#### AIM OF THE TASK
Beneath this instruction is a block of data; output from it exactly the lines that run from the one containing "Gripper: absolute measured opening" through the one containing "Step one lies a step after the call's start", inclusive.

Content starts

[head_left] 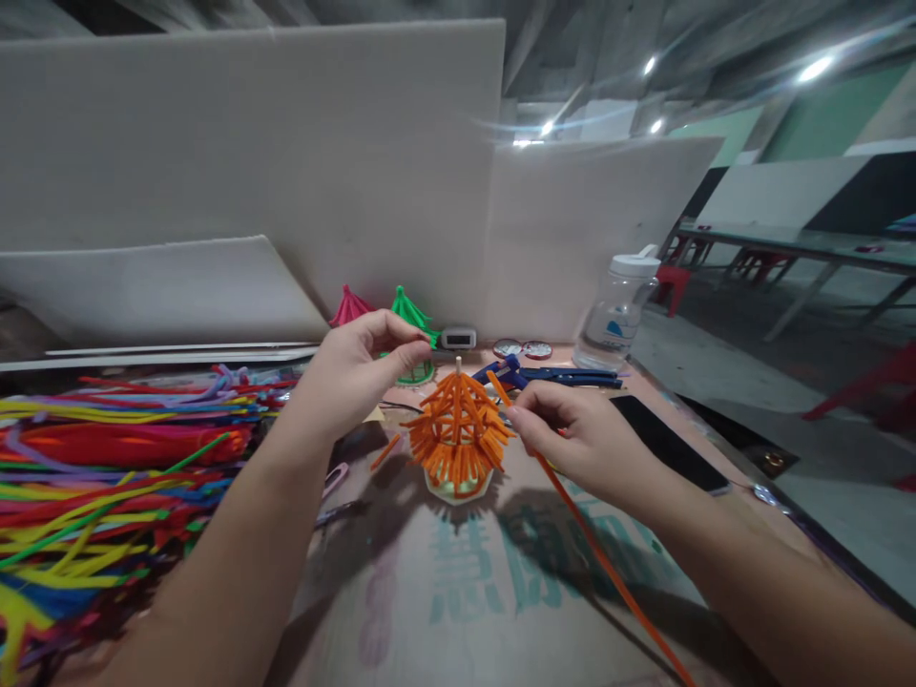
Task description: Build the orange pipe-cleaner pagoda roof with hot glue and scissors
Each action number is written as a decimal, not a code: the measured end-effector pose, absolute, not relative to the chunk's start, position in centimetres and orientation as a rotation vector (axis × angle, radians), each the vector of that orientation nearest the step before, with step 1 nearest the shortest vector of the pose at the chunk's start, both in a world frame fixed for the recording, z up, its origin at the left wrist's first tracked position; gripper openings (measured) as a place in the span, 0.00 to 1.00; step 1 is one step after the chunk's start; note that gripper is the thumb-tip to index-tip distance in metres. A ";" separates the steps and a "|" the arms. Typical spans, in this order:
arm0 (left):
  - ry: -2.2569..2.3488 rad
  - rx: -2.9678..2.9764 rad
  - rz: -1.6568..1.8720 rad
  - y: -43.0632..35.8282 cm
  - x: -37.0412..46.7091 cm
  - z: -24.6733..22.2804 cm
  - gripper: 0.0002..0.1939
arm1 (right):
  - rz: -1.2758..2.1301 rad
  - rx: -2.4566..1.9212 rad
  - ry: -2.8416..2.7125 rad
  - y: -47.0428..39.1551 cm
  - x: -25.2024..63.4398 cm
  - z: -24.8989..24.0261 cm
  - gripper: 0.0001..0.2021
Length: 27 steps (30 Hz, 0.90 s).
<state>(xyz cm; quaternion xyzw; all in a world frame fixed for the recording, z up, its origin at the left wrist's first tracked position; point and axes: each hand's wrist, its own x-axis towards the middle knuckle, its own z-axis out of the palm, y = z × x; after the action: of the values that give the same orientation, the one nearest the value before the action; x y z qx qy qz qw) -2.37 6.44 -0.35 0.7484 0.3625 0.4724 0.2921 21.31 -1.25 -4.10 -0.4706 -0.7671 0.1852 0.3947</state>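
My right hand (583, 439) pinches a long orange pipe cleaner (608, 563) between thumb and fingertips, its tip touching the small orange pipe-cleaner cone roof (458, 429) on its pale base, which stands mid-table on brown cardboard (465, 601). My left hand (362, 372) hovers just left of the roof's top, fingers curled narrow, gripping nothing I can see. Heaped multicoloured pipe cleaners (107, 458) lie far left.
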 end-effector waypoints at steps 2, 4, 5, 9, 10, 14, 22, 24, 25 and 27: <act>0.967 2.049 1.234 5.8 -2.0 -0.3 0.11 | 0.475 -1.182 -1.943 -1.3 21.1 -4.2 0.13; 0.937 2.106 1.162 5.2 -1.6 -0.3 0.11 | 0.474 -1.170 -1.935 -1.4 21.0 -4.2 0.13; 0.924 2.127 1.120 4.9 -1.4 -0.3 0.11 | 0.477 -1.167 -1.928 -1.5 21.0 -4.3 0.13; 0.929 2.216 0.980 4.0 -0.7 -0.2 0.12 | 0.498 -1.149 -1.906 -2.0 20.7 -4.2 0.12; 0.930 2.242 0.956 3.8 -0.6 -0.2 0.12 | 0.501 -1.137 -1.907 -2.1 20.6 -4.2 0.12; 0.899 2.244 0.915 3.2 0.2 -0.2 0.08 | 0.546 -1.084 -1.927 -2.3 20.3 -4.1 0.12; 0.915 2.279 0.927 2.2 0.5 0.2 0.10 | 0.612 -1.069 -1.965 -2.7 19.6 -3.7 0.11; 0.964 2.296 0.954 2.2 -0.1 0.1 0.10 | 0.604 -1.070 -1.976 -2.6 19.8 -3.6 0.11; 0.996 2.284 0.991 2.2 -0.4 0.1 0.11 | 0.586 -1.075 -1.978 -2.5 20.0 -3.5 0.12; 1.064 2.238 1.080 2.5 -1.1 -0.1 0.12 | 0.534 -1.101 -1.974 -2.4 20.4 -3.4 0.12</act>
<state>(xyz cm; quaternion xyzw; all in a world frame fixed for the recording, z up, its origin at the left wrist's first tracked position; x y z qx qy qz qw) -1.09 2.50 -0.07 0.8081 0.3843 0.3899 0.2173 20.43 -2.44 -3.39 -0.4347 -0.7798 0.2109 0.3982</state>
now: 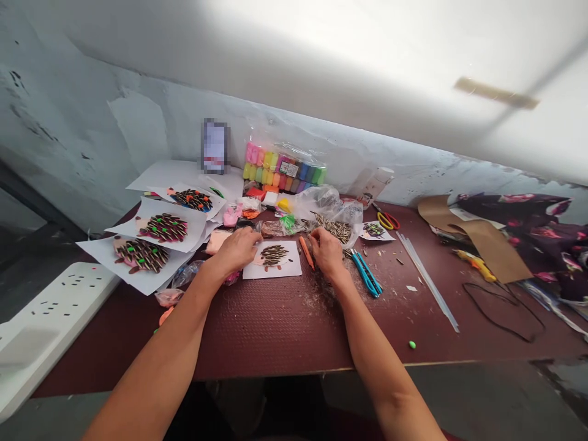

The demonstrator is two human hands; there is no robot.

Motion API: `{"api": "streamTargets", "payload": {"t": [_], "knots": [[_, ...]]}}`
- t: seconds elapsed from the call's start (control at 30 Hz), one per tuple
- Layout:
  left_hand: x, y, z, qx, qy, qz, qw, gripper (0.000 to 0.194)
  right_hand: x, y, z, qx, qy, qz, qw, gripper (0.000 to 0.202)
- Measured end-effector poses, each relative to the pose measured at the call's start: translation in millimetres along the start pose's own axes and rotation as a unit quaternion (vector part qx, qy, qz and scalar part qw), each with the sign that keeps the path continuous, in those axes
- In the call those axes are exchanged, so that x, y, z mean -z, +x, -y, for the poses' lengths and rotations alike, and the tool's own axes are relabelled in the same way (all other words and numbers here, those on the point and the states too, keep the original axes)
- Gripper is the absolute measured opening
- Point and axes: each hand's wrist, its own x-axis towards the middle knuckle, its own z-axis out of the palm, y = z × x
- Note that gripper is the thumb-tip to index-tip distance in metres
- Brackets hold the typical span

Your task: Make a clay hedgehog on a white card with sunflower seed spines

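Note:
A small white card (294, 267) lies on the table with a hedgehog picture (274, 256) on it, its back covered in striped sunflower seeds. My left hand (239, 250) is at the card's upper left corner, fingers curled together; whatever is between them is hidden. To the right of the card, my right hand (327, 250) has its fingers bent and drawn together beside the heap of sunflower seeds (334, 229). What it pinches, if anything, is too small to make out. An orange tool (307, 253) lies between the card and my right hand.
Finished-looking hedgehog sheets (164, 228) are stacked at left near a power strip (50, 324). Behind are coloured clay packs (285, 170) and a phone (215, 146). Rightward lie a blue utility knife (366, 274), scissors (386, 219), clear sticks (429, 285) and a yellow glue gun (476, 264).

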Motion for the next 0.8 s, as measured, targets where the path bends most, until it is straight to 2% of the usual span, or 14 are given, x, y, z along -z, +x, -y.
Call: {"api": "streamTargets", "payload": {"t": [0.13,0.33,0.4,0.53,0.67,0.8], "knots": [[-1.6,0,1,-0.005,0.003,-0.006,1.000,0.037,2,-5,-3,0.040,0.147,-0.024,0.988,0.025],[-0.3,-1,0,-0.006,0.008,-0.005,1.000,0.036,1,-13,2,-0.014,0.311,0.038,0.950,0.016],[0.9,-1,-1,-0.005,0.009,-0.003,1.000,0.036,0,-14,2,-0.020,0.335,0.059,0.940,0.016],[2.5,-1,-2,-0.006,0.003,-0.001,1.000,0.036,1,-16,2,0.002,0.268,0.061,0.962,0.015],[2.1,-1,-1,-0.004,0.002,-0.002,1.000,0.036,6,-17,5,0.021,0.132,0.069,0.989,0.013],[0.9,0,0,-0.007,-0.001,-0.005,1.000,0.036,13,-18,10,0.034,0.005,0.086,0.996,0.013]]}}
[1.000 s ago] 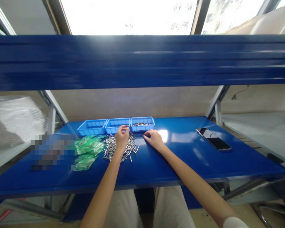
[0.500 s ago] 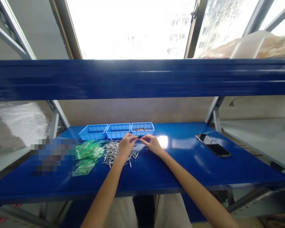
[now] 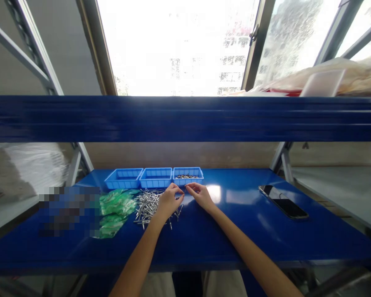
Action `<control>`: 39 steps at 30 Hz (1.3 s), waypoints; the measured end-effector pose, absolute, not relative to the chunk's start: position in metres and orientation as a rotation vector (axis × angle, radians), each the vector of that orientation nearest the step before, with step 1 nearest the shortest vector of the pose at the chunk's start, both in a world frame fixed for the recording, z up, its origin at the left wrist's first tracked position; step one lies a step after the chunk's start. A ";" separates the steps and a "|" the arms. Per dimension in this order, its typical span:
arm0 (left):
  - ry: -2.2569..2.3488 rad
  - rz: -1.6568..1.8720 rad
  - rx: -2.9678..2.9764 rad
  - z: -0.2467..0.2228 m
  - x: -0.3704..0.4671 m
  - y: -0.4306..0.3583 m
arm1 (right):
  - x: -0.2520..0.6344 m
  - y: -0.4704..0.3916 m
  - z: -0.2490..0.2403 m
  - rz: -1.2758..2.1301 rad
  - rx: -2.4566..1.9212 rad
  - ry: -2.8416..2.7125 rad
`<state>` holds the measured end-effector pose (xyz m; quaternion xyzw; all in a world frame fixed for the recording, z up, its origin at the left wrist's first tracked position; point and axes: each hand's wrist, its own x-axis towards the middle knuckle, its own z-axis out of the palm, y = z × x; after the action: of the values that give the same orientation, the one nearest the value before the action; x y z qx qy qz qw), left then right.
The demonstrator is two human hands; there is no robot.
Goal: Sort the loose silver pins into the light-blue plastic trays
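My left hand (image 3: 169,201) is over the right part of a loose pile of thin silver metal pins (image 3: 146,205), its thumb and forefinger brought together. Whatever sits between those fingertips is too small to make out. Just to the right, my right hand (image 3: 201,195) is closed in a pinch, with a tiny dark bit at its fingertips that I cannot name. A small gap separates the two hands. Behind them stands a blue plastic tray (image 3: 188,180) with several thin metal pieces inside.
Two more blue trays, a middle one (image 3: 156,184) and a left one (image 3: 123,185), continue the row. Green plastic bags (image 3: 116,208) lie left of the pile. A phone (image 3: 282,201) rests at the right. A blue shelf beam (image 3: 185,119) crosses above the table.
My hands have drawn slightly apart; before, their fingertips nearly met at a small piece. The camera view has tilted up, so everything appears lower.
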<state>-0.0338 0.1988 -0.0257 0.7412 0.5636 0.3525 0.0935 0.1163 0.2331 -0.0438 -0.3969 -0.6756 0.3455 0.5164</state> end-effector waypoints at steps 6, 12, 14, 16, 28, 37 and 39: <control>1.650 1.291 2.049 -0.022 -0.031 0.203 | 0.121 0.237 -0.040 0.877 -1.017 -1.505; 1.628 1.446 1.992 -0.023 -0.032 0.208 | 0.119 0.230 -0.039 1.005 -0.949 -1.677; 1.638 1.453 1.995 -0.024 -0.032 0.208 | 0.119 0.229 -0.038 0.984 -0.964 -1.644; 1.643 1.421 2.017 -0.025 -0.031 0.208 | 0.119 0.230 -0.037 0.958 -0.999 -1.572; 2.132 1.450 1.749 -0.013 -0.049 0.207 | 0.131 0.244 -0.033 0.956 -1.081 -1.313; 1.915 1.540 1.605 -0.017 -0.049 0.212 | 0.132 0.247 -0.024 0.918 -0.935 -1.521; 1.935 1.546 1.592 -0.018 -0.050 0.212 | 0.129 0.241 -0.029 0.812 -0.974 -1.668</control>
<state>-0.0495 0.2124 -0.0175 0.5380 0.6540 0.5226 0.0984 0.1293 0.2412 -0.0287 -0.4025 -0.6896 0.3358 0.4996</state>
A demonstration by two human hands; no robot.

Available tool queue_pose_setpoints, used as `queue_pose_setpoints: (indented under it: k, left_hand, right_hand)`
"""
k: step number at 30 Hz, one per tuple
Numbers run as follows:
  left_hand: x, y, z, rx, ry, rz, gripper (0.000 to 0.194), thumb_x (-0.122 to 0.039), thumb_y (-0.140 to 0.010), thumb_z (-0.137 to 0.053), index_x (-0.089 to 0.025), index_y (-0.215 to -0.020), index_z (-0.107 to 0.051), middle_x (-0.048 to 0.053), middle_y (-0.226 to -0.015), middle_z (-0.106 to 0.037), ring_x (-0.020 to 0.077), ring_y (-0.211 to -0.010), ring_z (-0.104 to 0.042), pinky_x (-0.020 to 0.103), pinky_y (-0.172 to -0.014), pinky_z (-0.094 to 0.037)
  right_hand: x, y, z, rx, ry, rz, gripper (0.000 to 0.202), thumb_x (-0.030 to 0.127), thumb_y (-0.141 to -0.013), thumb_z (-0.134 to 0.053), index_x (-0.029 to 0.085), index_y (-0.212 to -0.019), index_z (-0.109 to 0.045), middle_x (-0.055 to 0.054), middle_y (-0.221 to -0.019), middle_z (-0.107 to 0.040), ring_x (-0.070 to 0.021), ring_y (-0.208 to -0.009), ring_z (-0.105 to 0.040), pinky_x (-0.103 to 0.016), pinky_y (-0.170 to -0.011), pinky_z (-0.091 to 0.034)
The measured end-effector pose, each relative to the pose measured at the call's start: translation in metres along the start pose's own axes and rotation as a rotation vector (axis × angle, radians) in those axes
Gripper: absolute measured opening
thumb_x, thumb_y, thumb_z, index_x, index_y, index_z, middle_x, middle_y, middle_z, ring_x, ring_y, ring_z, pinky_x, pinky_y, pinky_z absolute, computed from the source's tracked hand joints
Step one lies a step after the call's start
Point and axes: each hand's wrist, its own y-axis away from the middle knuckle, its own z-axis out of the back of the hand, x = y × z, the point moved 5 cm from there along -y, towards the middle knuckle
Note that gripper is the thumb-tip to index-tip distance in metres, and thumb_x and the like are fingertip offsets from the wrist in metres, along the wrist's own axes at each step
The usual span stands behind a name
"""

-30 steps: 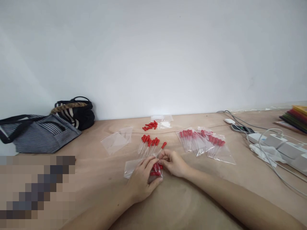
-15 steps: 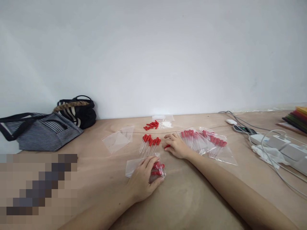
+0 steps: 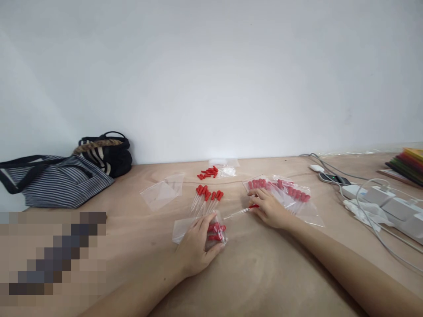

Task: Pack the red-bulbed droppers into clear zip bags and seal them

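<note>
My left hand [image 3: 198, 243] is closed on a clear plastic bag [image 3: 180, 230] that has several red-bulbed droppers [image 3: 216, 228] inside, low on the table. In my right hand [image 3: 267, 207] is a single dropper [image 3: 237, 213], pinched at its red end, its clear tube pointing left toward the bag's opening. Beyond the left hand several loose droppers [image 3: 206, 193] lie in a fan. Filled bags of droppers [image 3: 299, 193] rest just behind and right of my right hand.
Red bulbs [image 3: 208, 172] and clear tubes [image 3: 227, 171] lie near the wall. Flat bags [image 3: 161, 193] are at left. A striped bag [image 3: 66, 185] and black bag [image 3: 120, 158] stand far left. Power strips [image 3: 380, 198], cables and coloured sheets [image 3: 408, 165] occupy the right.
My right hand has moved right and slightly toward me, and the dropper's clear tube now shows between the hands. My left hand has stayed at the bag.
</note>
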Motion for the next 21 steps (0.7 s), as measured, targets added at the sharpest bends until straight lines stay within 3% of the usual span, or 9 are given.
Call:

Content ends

#### RESULT
Gripper: absolute measured opening
thumb_x, thumb_y, thumb_z, index_x, index_y, index_z, middle_x, middle_y, middle_z, ring_x, ring_y, ring_z, pinky_x, pinky_y, pinky_z absolute, computed from the source's tracked hand joints
Step one lies a step after the call's start

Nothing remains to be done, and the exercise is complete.